James K.A. Smith, How (Not) to Be Secular: Reading Charles Taylor (Michigan: William B. Eerdmans Publishing Company, 2014), 86–7. Smith is citing Charles Taylor, A Secular Age (Cambridge: Harvard University Press, Belknap Press, 2007).

Utterly dissolved

Coming himself into our realm, and dwelling in a body like the others, every design of the enemy against human beings has henceforth ceased, and the corruption of death, which had prevailed formerly against them, perished. For the race of human beings would have been utterly dissolved had not the Master and Savior of all, the Son of God, come for the completion of death.

Truly this great work supremely befitted the goodness of God. For if a king constructed a house or a city, and it is attacked by bandits because of the carelessness of its inhabitants, he in no way abandons it, but avenges and saves it as his own work, having regard not for the carelessness of the inhabitants but for his own honor. All the more so, the God Word of the all-good Father did not neglect the race of human beings, created by himself, which was going to corruption, but he blotted out the death which had occurred through the offering of his own body, and correcting their carelessness by his own teaching, restoring every aspect of human beings by his own power.... For since through human beings death had seized human beings, for this reason, again, through the incarnation of the God Word there occurred the dissolution of death and the resurrection of life....

St. Athanasius, On the Incarnation (Popular Patristics Series, no. 44a), trans. John Behr (New York: St. Vladimir's Seminary Press, 2011), 69–72.

Approximating the will of God

... [M]an in his everyday life is confronted with an endless complexity of situations, and very often does not see what to do to comply with God’s will.

The man who has the love of God in his heart, prompted by this love, acts in accordance with dictates which approximate to the will of God. But they only approximate: they are not perfect. The unattainableness of perfection obliges us all continually to turn to God in prayer for understanding and help.

Not only perfect love but complete knowledge is out of our reach. An act performed, it would seem, with the very best intention often has undesirable and even evil consequences because the means employed were bad, or simply mistaken. People are often heard to justify themselves by saying that their intentions were good. But good intentions are not enough. Life abounds with mistakes of this kind. That is why the man who loves God never ceases to ask Him for understanding, and has a constant ear for the sound of His voice.

Archimandrite Sophrony, Tr. by Rosemary Edmonds. The monk of Mt.

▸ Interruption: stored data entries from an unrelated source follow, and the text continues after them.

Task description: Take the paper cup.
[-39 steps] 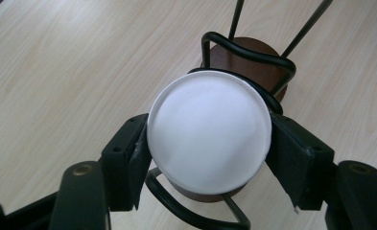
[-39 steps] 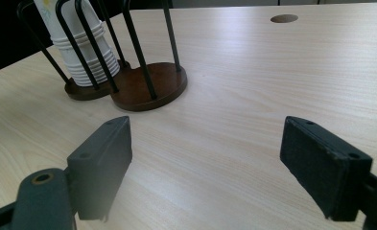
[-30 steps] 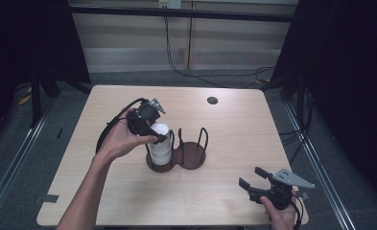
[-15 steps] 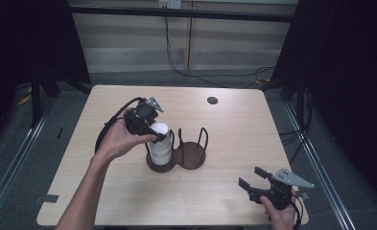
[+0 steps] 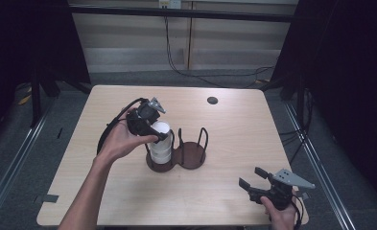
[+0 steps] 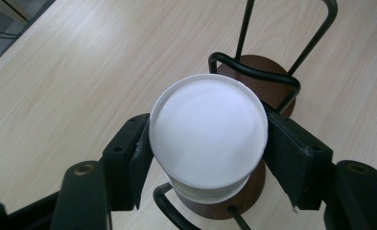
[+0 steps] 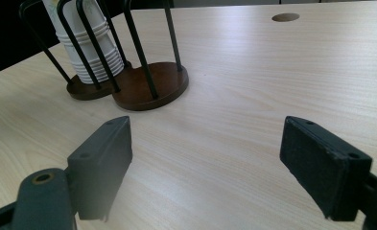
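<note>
Gripping the top white paper cup [image 6: 207, 132] of the stack [image 7: 91, 45], the left hand-held gripper [image 5: 153, 130] is closing its jaws on opposite sides of the cup's upturned bottom, both pads touching the wall. The stack is sitting upside down in the left bay of a two-bay wire cup holder [image 5: 177, 151], near the middle of the counter [image 5: 243, 129]; the right bay, with its brown wooden base [image 7: 150, 86], is standing empty just beside it.

Judging by this, the step in hand is the grasp itself, whether to peel one cup off the stack or to seat it there; the pictures are not settling which. If it is coming off, the next move is calling for a straight upward pull along the wires, so that the rim is not catching on the black uprights and the cups beneath are not riding up with it.

The cup's long axis is running vertically, its closed bottom pointing up and its mouth pointing down.

The right hand-held gripper [image 5: 253, 178] is resting low at the counter's near right corner, jaws spread wide and grasping nothing, well apart from the holder.
</note>
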### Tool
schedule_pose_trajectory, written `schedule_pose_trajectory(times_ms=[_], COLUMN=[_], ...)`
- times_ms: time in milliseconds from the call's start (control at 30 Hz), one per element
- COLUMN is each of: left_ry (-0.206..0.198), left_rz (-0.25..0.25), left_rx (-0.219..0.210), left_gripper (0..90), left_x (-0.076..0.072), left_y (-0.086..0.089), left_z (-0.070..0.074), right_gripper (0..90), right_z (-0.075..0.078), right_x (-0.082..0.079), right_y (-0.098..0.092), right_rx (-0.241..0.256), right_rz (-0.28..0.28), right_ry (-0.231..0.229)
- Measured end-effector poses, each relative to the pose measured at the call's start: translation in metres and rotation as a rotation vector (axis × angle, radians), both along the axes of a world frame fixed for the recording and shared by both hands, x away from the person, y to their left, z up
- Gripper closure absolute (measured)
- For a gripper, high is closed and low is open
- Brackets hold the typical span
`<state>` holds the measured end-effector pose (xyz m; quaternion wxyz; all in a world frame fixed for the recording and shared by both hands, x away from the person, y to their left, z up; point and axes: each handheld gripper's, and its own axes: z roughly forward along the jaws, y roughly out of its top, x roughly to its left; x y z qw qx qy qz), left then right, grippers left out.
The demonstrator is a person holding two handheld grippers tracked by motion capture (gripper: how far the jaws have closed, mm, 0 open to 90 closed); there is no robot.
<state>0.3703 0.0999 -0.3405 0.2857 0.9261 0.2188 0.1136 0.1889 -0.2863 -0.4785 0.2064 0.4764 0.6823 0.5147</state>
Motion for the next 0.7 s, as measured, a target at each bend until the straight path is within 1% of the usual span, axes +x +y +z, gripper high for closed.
schedule_pose_trajectory(times_ms=[33,67,100,167,200,233,267,300,400,467,500,567,600,633,667,700], left_ry=[0.0,0.011,0.011,0.02,0.027,0.035,0.044,0.045,0.04,0.014,0.003,-0.001,-0.003,-0.003,-0.003,-0.005], left_rz=[0.0,-0.008,-0.008,-0.004,-0.007,-0.002,0.013,0.015,0.009,-0.001,0.004,0.009,0.001,0.001,0.005,0.012], left_rx=[0.0,-0.031,-0.031,-0.045,-0.039,-0.04,-0.051,-0.054,-0.051,-0.031,-0.023,-0.021,-0.012,-0.012,-0.004,-0.007], left_gripper=[36.0,36.5,36.7,36.7,36.8,36.7,36.7,36.7,36.6,36.5,36.2,35.8,35.6,35.6,35.5,35.2], left_x=[0.0,-0.002,-0.002,-0.003,-0.002,-0.001,0.001,0.001,0.001,0.0,0.0,0.0,0.0,0.0,0.001,0.001], left_y=[0.0,0.003,0.003,0.005,0.007,0.009,0.011,0.012,0.011,0.008,0.006,0.005,0.003,0.003,0.002,0.002], left_z=[0.0,0.004,0.004,0.006,0.007,0.007,0.006,0.005,0.004,0.001,0.001,0.0,-0.002,-0.002,-0.003,-0.004], right_gripper=[18.2,18.2,18.2,18.2,18.2,18.3,18.3,18.3,18.3,18.3,18.3,18.3,18.3,18.3,18.3,18.3], right_z=[0.0,0.0,0.0,0.0,0.0,0.0,0.0,0.0,0.0,0.0,0.0,0.0,0.0,0.0,0.0,0.0], right_x=[0.0,0.0,0.0,0.0,0.0,0.0,0.0,0.0,0.0,0.001,0.001,0.0,0.0,0.0,0.0,0.0], right_y=[0.0,0.0,0.0,0.0,0.0,0.0,0.001,0.001,0.001,0.001,0.0,0.0,0.0,0.0,0.0,0.0], right_rx=[0.0,0.0,0.0,-0.001,0.0,-0.001,-0.002,-0.003,-0.003,0.0,0.0,0.0,0.002,0.002,0.003,0.003], right_rz=[0.0,0.0,0.0,0.001,0.0,0.0,0.001,0.003,0.003,0.004,0.004,0.004,0.004,0.003,0.003,0.004], right_ry=[0.0,0.0,0.0,0.0,0.001,0.001,0.001,0.001,0.0,0.003,0.002,0.002,0.002,0.002,0.002,0.002])
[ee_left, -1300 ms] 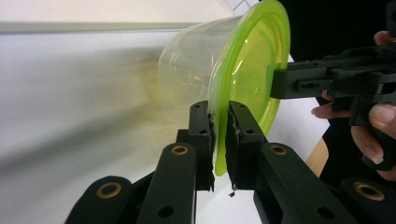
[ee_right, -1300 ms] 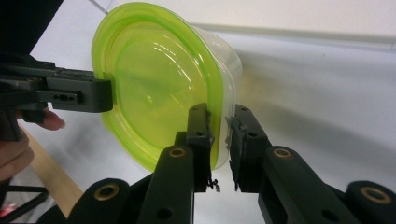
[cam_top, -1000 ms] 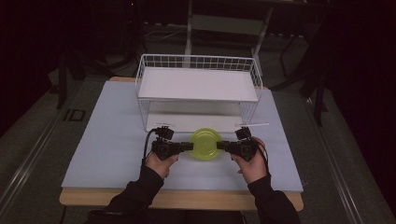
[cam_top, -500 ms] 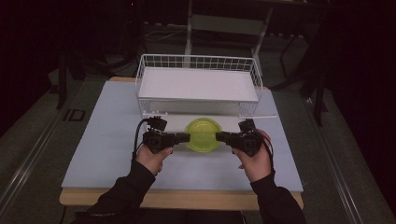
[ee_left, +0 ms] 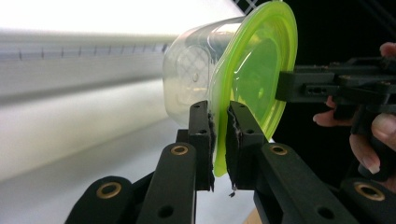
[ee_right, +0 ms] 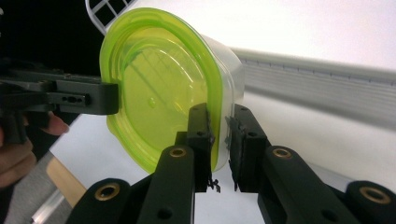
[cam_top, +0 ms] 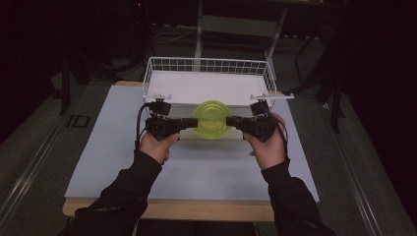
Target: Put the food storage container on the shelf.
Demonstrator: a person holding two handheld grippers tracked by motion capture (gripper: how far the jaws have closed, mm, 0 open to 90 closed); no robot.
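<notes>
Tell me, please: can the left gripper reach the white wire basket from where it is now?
Probably yes. The left gripper is close in front of the white wire basket, with nothing between them. But it is shut on the rim of the green-lidded container, which the right gripper also clamps, so both must move together.

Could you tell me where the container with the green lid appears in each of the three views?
High view: container with the green lid at centre, between both grippers, before the wire basket.
Left gripper view: upper centre-right, rim in the jaws.
Right gripper view: centre-left, rim in the jaws.
Shared landmark: the wire basket.
</notes>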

Athos: Staretz Silouan 1866-1938 (Crestwood, New York: St. Vladimir’s Seminary Press, 1989), 51-52.

What convinces us our knowledge is so final?

If I called myself an atheist at twenty, and an agnostic at fifty and sixty, it isn’t because I’ve acquired more knowledge in the meantime: just more awareness of ignorance. How can we be sure that we know enough to know? As twenty-first century neo-Darwinian materialists, convinced that the meaning and mechanism of life have only been fully clear since the year 1859, we hold ourselves categorically wiser than those credulous knee-benders who, a speck of time away, believed in divine purpose, an ordered world, resurrection and a Last Judgment. But although we are more informed, we are no more evolved, and certainly no more intelligent than them. What convinces us our knowledge is so final?
Julian Barnes, Nothing to Be Frightened Of (London: Jonathan Cape, 2008), 23-24.